TASK ITEM: In the copy, include all of the listing exactly and none of its pictures.

DATA SEGMENT section start

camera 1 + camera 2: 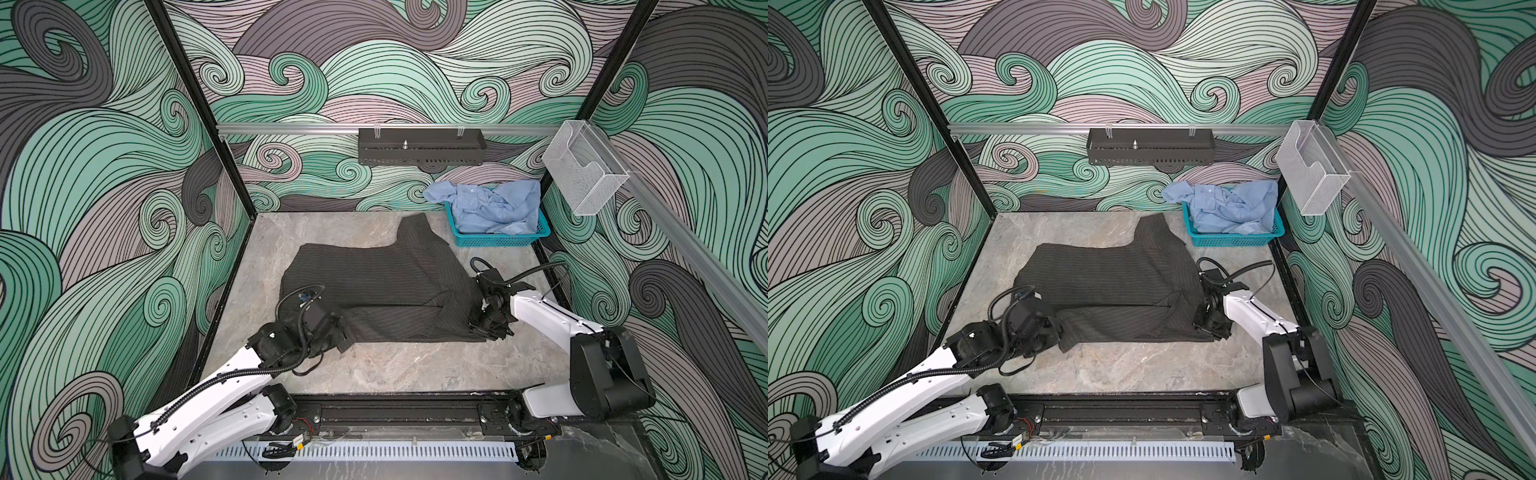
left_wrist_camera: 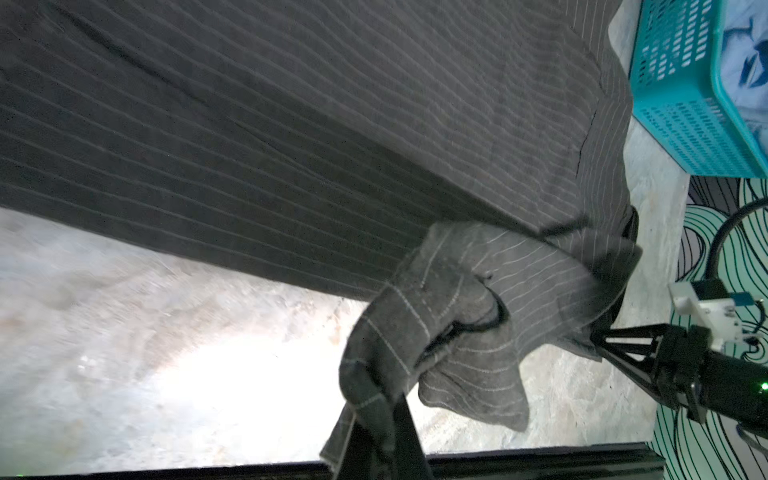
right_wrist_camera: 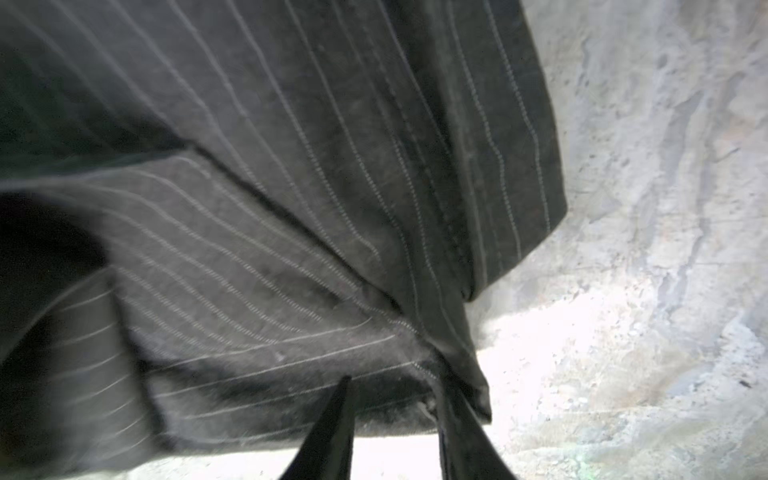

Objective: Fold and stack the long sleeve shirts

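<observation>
My claw (image 3: 395,399) is at the shirt (image 3: 270,187). Its two dark fingers (image 3: 328,432) stand apart, with a folded, seamed edge of the pinstriped cloth bunched between them. The cloth wraps over one finger; whether I pinch it, I can't tell. Bare marbled table (image 3: 644,249) lies just beside the shirt's edge.
</observation>
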Controlling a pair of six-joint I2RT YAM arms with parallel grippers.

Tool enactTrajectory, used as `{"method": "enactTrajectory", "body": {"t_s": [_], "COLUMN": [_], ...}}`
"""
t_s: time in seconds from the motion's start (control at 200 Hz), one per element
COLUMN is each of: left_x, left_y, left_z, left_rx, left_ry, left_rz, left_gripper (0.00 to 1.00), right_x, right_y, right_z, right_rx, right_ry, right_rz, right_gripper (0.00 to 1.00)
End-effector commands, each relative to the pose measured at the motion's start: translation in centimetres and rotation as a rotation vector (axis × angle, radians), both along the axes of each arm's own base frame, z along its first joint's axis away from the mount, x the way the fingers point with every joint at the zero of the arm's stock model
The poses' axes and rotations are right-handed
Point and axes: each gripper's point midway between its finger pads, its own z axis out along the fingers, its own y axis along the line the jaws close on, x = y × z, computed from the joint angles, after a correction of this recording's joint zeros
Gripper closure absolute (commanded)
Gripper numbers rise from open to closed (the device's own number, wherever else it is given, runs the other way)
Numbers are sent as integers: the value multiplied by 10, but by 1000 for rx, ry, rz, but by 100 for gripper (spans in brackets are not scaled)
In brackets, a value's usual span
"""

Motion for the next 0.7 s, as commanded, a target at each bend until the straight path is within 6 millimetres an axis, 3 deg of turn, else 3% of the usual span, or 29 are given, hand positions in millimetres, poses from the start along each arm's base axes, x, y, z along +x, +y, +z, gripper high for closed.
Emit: {"method": "enactTrajectory", "body": {"t_s": [0.0,0.195,0.455,0.58,0.695], "left_x": [6,40,80,95,107], "left_y": [17,21,43,37,30], "left_z": [9,34,89,109,110], "left_rx": [135,140,156,126,112], "left_ry": [7,-28,-132,-170,-169], "left_rz": [-107,-107,-78,-106,-123], "left_gripper": [100,100,100,100,100], "right_x": [-1,-1,0,0,0], "right_y": [-7,-10,-12,-13,-14], "right_z": [-10,-18,-23,-26,-30], "right_rx": [-31,-31,-28,-22,-16], "right_ry": [23,41,48,53,62], "right_rz": [-4,-14,-19,-28,-38], "right_gripper": [69,75,81,86,90]}}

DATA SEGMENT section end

YOUR SOLUTION:
camera 1 + camera 2: 
left_wrist_camera: 
right_wrist_camera: 

Objective: Fold and stack the long sleeve shirts

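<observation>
My claw (image 3: 395,399) is at the shirt (image 3: 270,187). Its two dark fingers (image 3: 328,432) stand apart, with a folded, seamed edge of the pinstriped cloth bunched between them. The cloth wraps over one finger; whether I pinch it, I can't tell. Bare marbled table (image 3: 644,249) lies just beside the shirt's edge.
</observation>
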Controlling a pair of six-joint I2RT YAM arms with parallel grippers.

Tool enactTrajectory, used as `{"method": "enactTrajectory", "body": {"t_s": [_], "COLUMN": [_], ...}}`
"""
t_s: time in seconds from the motion's start (control at 200 Hz), one per element
COLUMN is each of: left_x, left_y, left_z, left_rx, left_ry, left_rz, left_gripper (0.00 to 1.00), right_x, right_y, right_z, right_rx, right_ry, right_rz, right_gripper (0.00 to 1.00)
End-effector commands, each relative to the pose measured at the motion's start: translation in centimetres and rotation as a rotation vector (axis × angle, radians), both along the axes of each arm's own base frame, z along its first joint's axis away from the mount, x the way the fingers point with every joint at the zero of the arm's stock model
The poses' axes and rotations are right-handed
Point and axes: each gripper's point midway between its finger pads, its own z axis out along the fingers, its own y axis along the line the jaws close on, x = y × z, computed from the joint angles, after a correction of this recording's joint zeros
Gripper closure absolute (commanded)
Gripper numbers rise from open to closed (the device's own number, wherever else it is given, runs the other way)
Numbers are sent as integers: the value multiplied by 10, but by 1000 for rx, ry, rz, but by 100 for gripper (spans in brackets are not scaled)
In brackets, a value's usual span
"""

Motion for the next 0.7 s, as commanded, a target at each bend until the straight path is within 6 millimetres an axis, 3 deg of turn, else 3% of the usual span, or 29 are given, hand positions in millimetres, poses from the start along each arm's base axes, x, y, z along +x, +y, +z, gripper high for closed.
Emit: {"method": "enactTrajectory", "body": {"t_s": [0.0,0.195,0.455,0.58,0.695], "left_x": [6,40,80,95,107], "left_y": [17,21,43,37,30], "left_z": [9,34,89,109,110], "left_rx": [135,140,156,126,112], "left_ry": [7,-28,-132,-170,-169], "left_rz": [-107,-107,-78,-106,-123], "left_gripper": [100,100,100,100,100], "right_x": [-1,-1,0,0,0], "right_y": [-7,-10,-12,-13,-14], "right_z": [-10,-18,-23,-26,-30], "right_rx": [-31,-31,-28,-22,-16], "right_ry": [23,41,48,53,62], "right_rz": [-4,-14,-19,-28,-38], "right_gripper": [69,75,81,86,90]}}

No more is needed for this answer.